Aleppo é o resultado do desligamento dos EUA em relação ao mundo. Não é fácil apagar a pegada de um país que produz um quinto da riqueza mundial. Mas é possível, como fez Obama, reduzir a disponibilidade americana para tomar as dores dos outros. Após a controvérsia do Afeganistão e do Iraque, Obama reduziu as intervenções americanas a campanhas secretas, geralmente com drones. Ainda incitou as Primaveras Árabes, mas de longe — e apenas para deixar os manifestantes entregues à sua sorte. Na Síria, Assad pôde pisar todas as “linhas vermelhas”. Trump promete não ser diferente com o seu slogan “America First”. Os EUA parecem estar a conformar-se, tal como as potências europeias antes deles, com um mundo que não podem transformar. Mas isso tem consequências para o interesse ocidental pelo resto do mundo.

Durante décadas, os EUA viveram a ilusão, que já tinha sido a das potências europeias, de que deviam e podiam corrigir o mundo. O “fardo” da Inglaterra tornou-se o “destino” da América. Foi assim durante a Guerra Fria, mas também depois do 11 de Setembro. E numa espécie de providencialismo invertido, muitos ocidentais estiveram convencidos de que o célebre “imperialismo americano” era o único obstáculo à paz e à harmonia no planeta: sem os EUA, não haveria na terra nem ditaduras, nem guerras, nem, a acreditar no falecido Hugo Chávez, terramotos.

Mas da última vez que o mundo viveu sem a América, nos anos 30, não foi assim. Foi o tempo em que Estaline atacou a Finlândia, em que o Japão invadiu a China, e em que Hitler desfez a Checoslováquia – um mundo de anexações e correcções de fronteiras. Vão dizer-me que agora temos a ONU? Não mo digam mim, digam-no à população cercada em Aleppo. Nos anos 30, também havia a Sociedade das Nações. Só a força dos EUA permitiu que fingíssemos que havia uma lei e uma comunidade internacional. Os EUA também cometeram erros e crimes? Sem dúvida, mas esses erros e crimes foram denunciados nos EUA, discutidos nos EUA, julgados nos EUA. O mundo teve a sorte de a sua maior potência, desde há quase um século, ser um Estado de direito democrático e pluralista.

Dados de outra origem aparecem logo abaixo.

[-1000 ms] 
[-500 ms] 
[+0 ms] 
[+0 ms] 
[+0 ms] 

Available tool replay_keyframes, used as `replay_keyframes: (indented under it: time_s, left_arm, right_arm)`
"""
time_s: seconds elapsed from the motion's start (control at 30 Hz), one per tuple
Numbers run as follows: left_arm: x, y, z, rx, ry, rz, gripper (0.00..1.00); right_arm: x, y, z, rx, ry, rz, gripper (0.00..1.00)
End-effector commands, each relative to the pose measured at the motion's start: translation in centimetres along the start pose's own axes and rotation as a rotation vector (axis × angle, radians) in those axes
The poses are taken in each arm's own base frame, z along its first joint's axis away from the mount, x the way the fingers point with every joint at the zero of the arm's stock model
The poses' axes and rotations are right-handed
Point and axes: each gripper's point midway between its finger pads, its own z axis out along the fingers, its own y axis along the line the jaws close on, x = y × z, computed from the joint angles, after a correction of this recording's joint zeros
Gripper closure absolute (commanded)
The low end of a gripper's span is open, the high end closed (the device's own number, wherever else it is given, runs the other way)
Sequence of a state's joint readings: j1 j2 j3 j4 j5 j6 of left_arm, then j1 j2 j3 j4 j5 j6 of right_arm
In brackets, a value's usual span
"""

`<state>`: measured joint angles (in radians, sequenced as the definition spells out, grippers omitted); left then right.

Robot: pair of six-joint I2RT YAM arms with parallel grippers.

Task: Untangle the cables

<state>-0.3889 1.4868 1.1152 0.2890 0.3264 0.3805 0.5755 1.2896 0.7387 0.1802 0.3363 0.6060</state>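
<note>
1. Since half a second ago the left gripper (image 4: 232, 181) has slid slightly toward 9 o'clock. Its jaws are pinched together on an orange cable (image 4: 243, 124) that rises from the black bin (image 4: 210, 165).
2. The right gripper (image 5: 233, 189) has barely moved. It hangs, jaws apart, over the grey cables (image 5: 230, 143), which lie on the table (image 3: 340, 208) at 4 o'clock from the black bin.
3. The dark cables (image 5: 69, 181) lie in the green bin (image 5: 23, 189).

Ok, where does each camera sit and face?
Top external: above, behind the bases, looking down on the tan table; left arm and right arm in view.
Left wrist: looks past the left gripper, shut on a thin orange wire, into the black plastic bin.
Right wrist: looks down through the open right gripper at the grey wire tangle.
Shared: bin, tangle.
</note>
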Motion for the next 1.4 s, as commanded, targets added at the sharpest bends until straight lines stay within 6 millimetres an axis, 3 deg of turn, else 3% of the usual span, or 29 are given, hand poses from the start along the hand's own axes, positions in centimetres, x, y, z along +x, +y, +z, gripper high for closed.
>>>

O desprendimento dos EUA não resultará apenas num mundo onde a razão e o direito não têm força. Resultará num mundo que, talvez por isso, nos começa a deixar indiferentes. Ontem, o New York Times veio muito espantado por os rostos e as vozes de Aleppo parecerem comover tão pouca gente. Mas sem os EUA, isto é, sem o sentimento de responsabilidade pelos outros sugerido pelo poder americano, o resto do mundo ameaça perder sentido para os públicos europeus e norte-americanos. Os EUA não estão em Aleppo? Não queremos saber de Aleppo: são todos maus, é tudo muito complicado. Começámos assim a ver em Aleppo o que será o mundo sem os EUA: um mundo sem lógica e sem interesse.